- [What is required]: Your job is to report every line of the entries that has "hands".

[[ Task inputs open ]]

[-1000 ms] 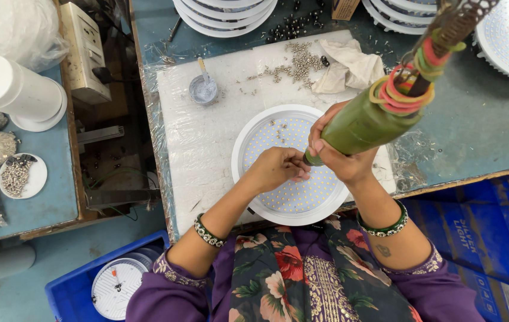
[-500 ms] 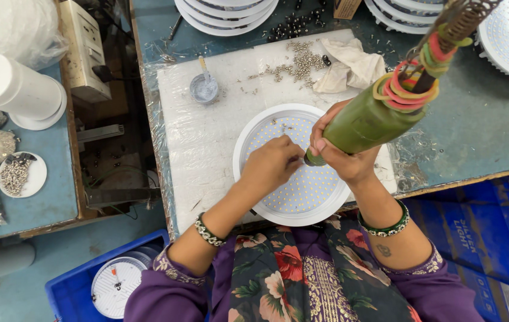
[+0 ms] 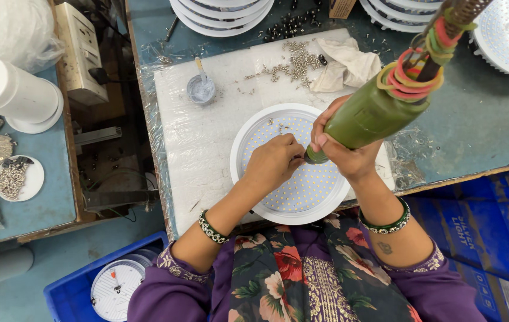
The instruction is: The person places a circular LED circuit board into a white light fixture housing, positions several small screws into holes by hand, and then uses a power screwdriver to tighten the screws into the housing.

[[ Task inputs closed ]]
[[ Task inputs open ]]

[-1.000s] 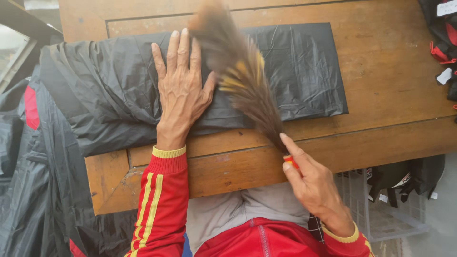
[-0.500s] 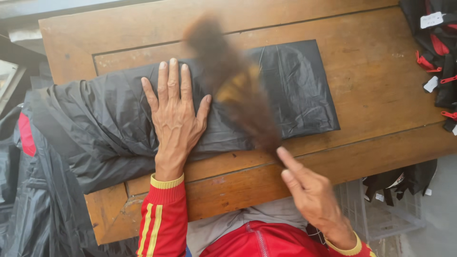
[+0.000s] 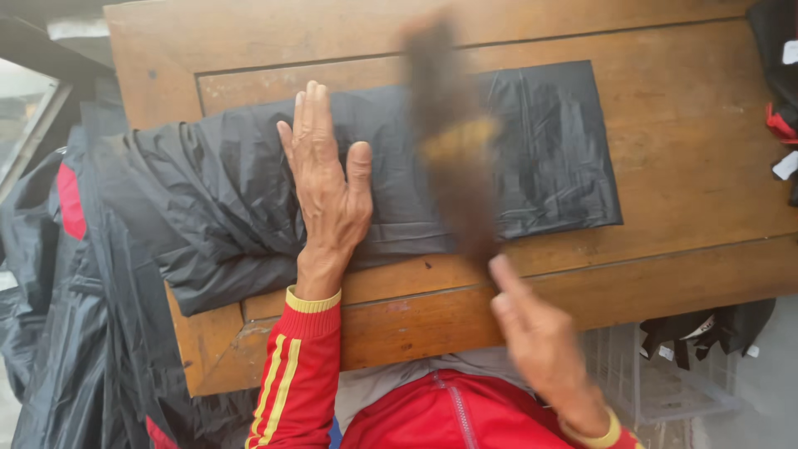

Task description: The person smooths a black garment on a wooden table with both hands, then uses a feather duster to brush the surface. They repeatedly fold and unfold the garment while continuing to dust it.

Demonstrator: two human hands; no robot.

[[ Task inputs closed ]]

- [Written response]:
Task description: The person smooths a black garment on a wooden table with both hands, then uses a feather duster to brush the surface. They repeatedly fold and unfold the garment while continuing to dust it.
Demonstrator: two human hands; no robot.

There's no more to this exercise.